Pendant l'entre-deux guerres, la franc-maçonnerie a exercé une influence considérable sur la politique française. Elle a notamment contribué à la victoire du Cartel des gauches en 1924. Cette influence ajoutée à l'implication de quelques frères dans l'affaire Stavisky a suffi à nourrir des rancoeurs dans certains milieux. L'extrême droite française « rongeait son frein » depuis plus de dix ans quand Pétain arriva au pouvoir à la demande des députés. L'Action Française royaliste et les Jeunesses patriotes vont prêter main forte à l'Etat français dans son entreprise de destruction des loges. La haine antimaçonnique de Vichy se traduit par la promulgation des lois du 13 août 1940 interdisant les « sociétés secrètes ». Le terme de « sociétés secrètes » a été employé délibérément dans la création des lois pour dénigrer les loges maçonniques mais aussi pour englober les autres organismes de contre-pouvoir comme le Comité des forges.

La position de Pétain vis-à-vis de la franc-maçonnerie a toujours été claire. Alors qu'il présidait le dernier gouvernement de la IIIè République, il obligea son vice-président : Camille Chautemps à démissionner de l'institution maçonnique. Chautemps refusa et interrogea le maréchal sur ses convictions à l'égard des loges. Pétain répondit simplement : Je sais seulement que c'est une société dont tout le monde me dit qu'elle fait beaucoup de mal à mon pays.

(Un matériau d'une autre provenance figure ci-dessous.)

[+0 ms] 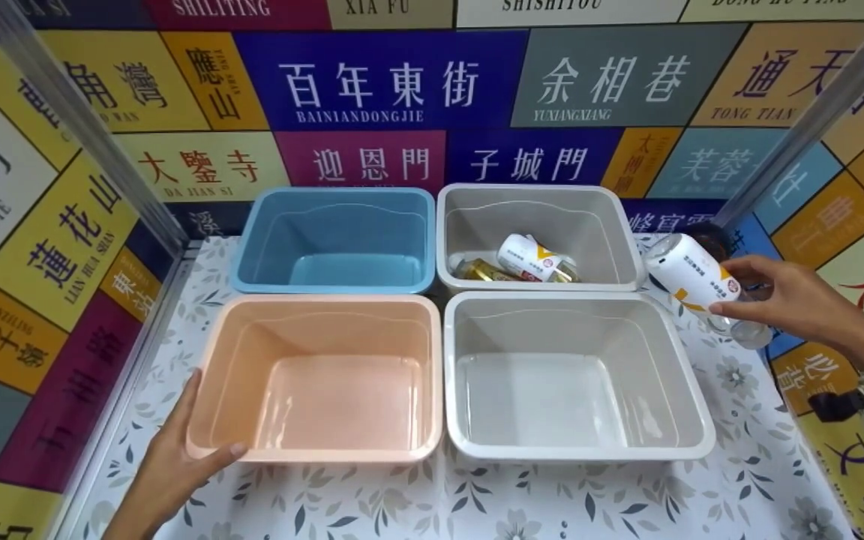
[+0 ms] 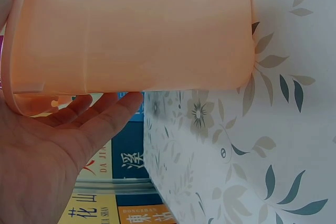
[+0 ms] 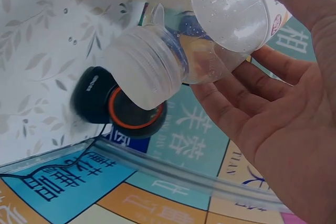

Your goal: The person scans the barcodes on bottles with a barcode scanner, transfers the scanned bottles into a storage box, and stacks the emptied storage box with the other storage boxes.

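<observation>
My right hand (image 1: 799, 300) grips a clear plastic bottle (image 1: 691, 274) with a white-and-yellow label, tilted to the right of the back grey bin (image 1: 631, 274). In the right wrist view, its frosted cap (image 3: 142, 69) faces down and away from the palm. A similar labelled bottle (image 1: 526, 256) lies in that bin beside a gold-coloured item (image 1: 484, 271). At the front left corner of the peach bin (image 1: 202, 375), my left hand (image 1: 169, 457) rests with its thumb at the front rim. The left wrist view has its straight fingers (image 2: 105, 114) along the bin's side.
A blue bin (image 1: 241, 262) stands behind the peach one, and a white bin (image 1: 582, 450) in front of the grey one. Beyond the bottle sits a black round device (image 3: 134, 111) with an orange ring and a cable. Printed panels (image 1: 379, 82) wall in the floral tabletop (image 1: 522, 499).
</observation>
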### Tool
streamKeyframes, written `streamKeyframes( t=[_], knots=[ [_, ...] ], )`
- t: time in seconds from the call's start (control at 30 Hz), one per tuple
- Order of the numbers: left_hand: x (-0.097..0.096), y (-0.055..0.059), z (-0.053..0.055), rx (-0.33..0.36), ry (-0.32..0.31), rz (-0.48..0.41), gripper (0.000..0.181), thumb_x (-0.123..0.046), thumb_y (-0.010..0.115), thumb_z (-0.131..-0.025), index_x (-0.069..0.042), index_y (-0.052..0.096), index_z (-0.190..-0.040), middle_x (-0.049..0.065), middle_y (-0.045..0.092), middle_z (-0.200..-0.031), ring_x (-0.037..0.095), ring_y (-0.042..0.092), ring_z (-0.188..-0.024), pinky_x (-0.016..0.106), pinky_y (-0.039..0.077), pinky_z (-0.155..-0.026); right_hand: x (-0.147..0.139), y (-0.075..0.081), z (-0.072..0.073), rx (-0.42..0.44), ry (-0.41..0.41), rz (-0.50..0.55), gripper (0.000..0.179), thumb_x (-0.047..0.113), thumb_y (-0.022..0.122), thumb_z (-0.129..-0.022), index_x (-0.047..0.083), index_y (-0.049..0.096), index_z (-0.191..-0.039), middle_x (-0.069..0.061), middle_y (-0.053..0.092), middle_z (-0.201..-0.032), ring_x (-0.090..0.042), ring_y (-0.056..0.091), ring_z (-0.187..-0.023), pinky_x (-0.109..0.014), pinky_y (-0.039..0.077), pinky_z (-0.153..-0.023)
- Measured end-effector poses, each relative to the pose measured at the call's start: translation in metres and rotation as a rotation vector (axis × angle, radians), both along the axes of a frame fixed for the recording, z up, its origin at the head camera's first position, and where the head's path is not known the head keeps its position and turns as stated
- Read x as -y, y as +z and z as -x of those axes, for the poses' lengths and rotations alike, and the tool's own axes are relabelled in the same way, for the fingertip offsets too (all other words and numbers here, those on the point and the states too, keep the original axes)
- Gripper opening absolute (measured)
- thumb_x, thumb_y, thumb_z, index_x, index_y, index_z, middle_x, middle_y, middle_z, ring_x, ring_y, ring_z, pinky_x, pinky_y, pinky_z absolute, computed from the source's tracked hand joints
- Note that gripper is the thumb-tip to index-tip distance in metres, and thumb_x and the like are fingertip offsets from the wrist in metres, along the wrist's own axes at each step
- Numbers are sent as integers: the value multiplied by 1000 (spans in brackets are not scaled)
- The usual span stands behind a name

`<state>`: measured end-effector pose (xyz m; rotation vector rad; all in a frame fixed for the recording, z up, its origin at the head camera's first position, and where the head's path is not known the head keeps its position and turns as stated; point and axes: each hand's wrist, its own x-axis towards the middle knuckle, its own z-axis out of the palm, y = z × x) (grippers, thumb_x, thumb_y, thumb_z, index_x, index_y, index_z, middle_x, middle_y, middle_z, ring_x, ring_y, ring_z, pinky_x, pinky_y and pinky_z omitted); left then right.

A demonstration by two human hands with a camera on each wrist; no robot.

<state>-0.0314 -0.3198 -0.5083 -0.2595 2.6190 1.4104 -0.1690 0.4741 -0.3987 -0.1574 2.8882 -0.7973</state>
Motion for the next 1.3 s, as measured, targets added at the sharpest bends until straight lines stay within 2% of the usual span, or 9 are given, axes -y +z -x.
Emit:
streamKeyframes(
  t=[0.07,0.2,0.3,0.7,0.77,0.97,1.03,1.17,1.3],
  knots=[
    [0,0,0,-4,-1,6,131,-39,93,-92,-39,-7,-177,24,23,-180,42,57,-136,53,51,-109,-3,-4,1,-6,-1,4,80,34,87,-99,-10,50,-154,-39,58,-141,-62,62,-121,-51,66,-79],
    [0,0,-1,6,3,5,131,-40,93,-91,-39,-7,-177,24,22,-180,42,57,-137,55,50,-111,-8,-11,2,4,-20,4,83,36,86,-100,-12,47,-155,-41,56,-143,-62,58,-125,-67,60,-90],
    [0,-1,-1,15,6,2,131,-41,93,-91,-40,-8,-176,23,21,-181,42,56,-138,57,49,-112,-11,-15,2,15,-35,5,86,38,85,-100,-13,44,-157,-43,53,-146,-64,55,-128,-74,56,-94],
    [2,-1,-1,-24,-13,-16,129,-38,91,-93,-41,-7,-176,24,19,-181,46,52,-141,65,45,-113,-21,-30,6,43,-75,0,89,42,83,-101,-13,42,-158,-44,51,-147,-66,52,-130,-77,51,-99],
    [2,-1,-1,-31,-17,-16,128,-37,91,-93,-41,-6,-176,24,20,-180,46,53,-140,63,46,-112,-23,-31,6,46,-77,0,91,42,83,-101,-13,40,-159,-45,50,-148,-66,51,-131,-78,50,-100],
    [3,-1,-1,-45,-22,7,128,-35,92,-92,-39,-4,-177,25,25,-179,42,56,-136,47,53,-105,-28,-36,6,50,-75,11,92,43,82,-102,-14,40,-159,-45,49,-150,-66,49,-134,-80,46,-103],
    [4,-2,-1,-58,-30,20,128,-34,92,-92,-38,-4,-177,26,25,-178,42,57,-135,49,53,-105,-31,-38,6,55,-77,13,92,45,81,-102,-14,40,-160,-45,50,-150,-65,49,-134,-80,47,-103],
    [5,-3,-2,-69,-41,27,128,-32,92,-93,-36,-4,-178,29,24,-178,45,55,-136,63,49,-109,-35,-44,8,74,-85,5,95,49,80,-101,-14,39,-160,-44,49,-150,-64,50,-134,-78,48,-103],
    [5,-3,-2,-52,-36,19,129,-32,92,-93,-37,-5,-177,28,21,-179,46,54,-138,65,48,-110,-39,-49,7,112,-107,-1,100,53,79,-101,-13,35,-163,-45,45,-153,-65,46,-136,-79,47,-104]
  ],
)
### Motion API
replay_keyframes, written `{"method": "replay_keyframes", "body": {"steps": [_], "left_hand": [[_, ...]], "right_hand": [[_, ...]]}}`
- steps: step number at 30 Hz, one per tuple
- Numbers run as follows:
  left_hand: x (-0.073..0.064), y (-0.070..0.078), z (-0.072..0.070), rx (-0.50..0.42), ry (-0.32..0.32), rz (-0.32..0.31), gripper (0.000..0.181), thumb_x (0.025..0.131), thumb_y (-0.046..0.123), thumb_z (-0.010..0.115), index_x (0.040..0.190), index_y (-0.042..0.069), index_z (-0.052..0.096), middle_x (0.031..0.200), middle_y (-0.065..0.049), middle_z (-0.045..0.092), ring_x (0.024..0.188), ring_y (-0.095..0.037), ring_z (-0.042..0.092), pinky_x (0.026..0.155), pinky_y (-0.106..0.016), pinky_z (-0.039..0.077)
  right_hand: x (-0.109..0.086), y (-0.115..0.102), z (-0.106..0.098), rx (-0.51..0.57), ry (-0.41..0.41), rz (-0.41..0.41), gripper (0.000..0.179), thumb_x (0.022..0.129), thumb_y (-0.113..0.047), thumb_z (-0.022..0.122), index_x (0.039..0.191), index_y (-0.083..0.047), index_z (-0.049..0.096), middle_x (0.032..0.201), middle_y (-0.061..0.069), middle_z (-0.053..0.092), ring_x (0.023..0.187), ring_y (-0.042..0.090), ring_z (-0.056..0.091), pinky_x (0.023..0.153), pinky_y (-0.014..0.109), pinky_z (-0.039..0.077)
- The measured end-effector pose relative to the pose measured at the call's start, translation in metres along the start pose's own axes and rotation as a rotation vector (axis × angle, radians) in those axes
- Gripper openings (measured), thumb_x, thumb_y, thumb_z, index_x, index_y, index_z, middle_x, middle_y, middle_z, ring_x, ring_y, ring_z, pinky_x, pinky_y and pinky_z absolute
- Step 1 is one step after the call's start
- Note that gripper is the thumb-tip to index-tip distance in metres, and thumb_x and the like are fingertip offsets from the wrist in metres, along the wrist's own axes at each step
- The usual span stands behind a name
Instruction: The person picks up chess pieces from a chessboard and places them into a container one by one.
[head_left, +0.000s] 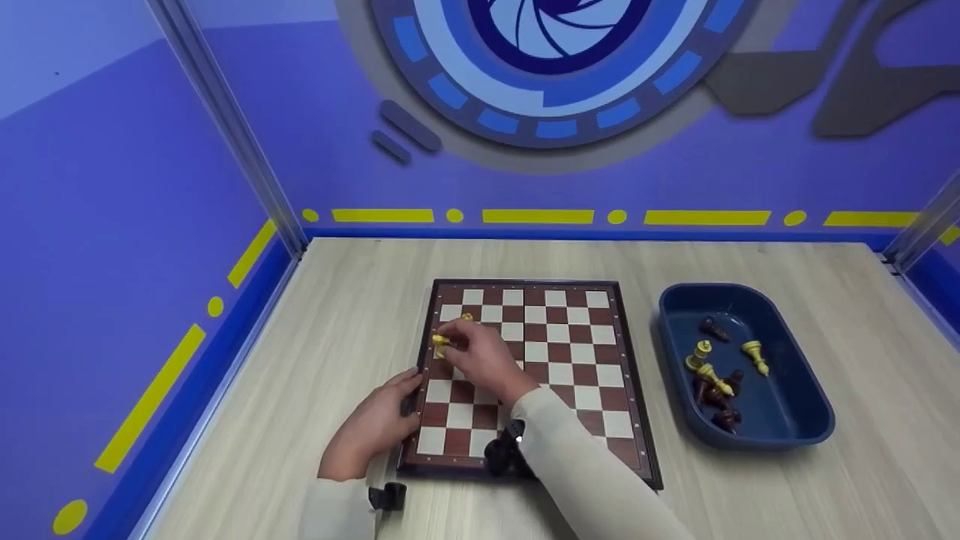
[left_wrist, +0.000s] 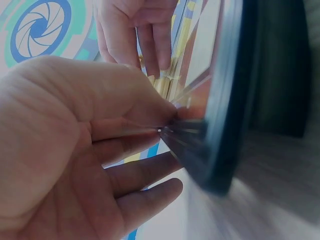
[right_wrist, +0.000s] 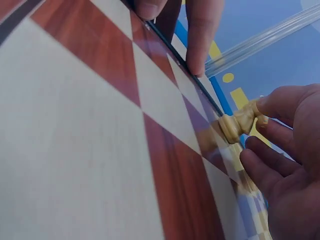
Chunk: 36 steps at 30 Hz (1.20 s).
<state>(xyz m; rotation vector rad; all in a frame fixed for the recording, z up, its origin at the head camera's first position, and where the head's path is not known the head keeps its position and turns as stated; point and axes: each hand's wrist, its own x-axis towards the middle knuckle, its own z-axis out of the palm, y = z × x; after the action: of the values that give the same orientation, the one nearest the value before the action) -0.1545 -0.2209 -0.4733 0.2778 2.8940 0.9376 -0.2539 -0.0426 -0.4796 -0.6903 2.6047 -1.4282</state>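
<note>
My right hand (head_left: 484, 358) pinches a yellow chess knight (right_wrist: 231, 129) between thumb and fingertips over the left side of the chessboard (head_left: 559, 373). In the right wrist view the knight is tilted, base toward the board; the fingers cover part of its head. Another yellow chess piece (head_left: 466, 316) stands just beyond that hand, partly hidden. My left hand (head_left: 379, 420) is at the board's left edge. Its thumb and index finger touch the dark rim (left_wrist: 227, 125), while the other fingers extend loosely in the left wrist view.
To the right of the board stands a blue plastic tub (head_left: 814, 420). Several yellow and dark brown chess pieces lie in it, among them a yellow pawn-like piece (head_left: 754, 357). Blue printed walls (head_left: 135, 225) enclose the wooden table (head_left: 360, 300) at the back and sides.
</note>
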Motion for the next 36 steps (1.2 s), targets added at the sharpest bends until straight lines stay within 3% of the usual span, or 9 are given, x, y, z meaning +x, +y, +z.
{"method": "replay_keyframes", "body": {"steps": [10, 20, 36], "left_hand": [[-0.003, -0.002, 0.001, -0.004, -0.006, 0.007, 0.060, 0.081, 0.005, 0.059, 0.138, -0.009, 0.046, 0.147, -0.022, 0.043, 0.135, -0.038, 0.043, 0.108, -0.050, 0.039], [-0.001, -0.003, 0.000, -0.005, -0.003, -0.005, 0.060, 0.082, 0.006, 0.060, 0.139, -0.007, 0.047, 0.149, -0.020, 0.042, 0.136, -0.037, 0.043, 0.108, -0.049, 0.040], [0.000, -0.002, 0.000, -0.023, -0.007, -0.030, 0.060, 0.083, 0.008, 0.061, 0.140, -0.007, 0.046, 0.150, -0.019, 0.041, 0.137, -0.036, 0.041, 0.109, -0.048, 0.039]], "right_hand": [[0.002, -0.002, 0.009, -0.004, 0.043, -0.003, 0.016, 0.091, -0.017, 0.066, 0.107, -0.018, 0.066, 0.108, -0.004, 0.070, 0.100, 0.011, 0.063, 0.088, 0.031, 0.051], [0.005, -0.003, 0.008, -0.030, 0.057, -0.007, 0.014, 0.092, -0.018, 0.065, 0.106, -0.019, 0.067, 0.105, -0.006, 0.070, 0.096, 0.008, 0.063, 0.086, 0.029, 0.051], [0.001, -0.006, -0.002, 0.040, 0.071, -0.022, 0.011, 0.093, -0.019, 0.064, 0.104, -0.020, 0.067, 0.101, -0.006, 0.070, 0.091, 0.008, 0.063, 0.080, 0.028, 0.052]]}}
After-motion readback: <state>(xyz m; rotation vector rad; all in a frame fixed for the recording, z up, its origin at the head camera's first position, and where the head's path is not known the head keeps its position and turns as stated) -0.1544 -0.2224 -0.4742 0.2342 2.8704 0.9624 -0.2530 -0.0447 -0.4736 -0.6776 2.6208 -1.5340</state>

Plus tard, ses propos seront plus précis, tant dans l'antimaçonnisme que dans l'antisémitisme : Un juif n'est jamais responsable de ses origines; un franc-maçon l'est toujours de ses choix.
 
Il faut savoir que le Grand-Orient n'avait pas attendu les lois du 13 août 1940 pour se saborder. En effet, Le Grand-Maître Arthur Groussier avait écrit à Pétain pour lui annoncer la fin des travaux maçonniques, de la propre initiative des loges. Il termina sa lettre par une formule de politesse à l'égard du maréchal, ce qui lui fit reproché plus tard. Mais en août 1940, Pétain n'était pas encore le bourreau du vel d'hiv'. En 1942, Groussier n'aurait probablement pas terminé sa lettre de la même façon.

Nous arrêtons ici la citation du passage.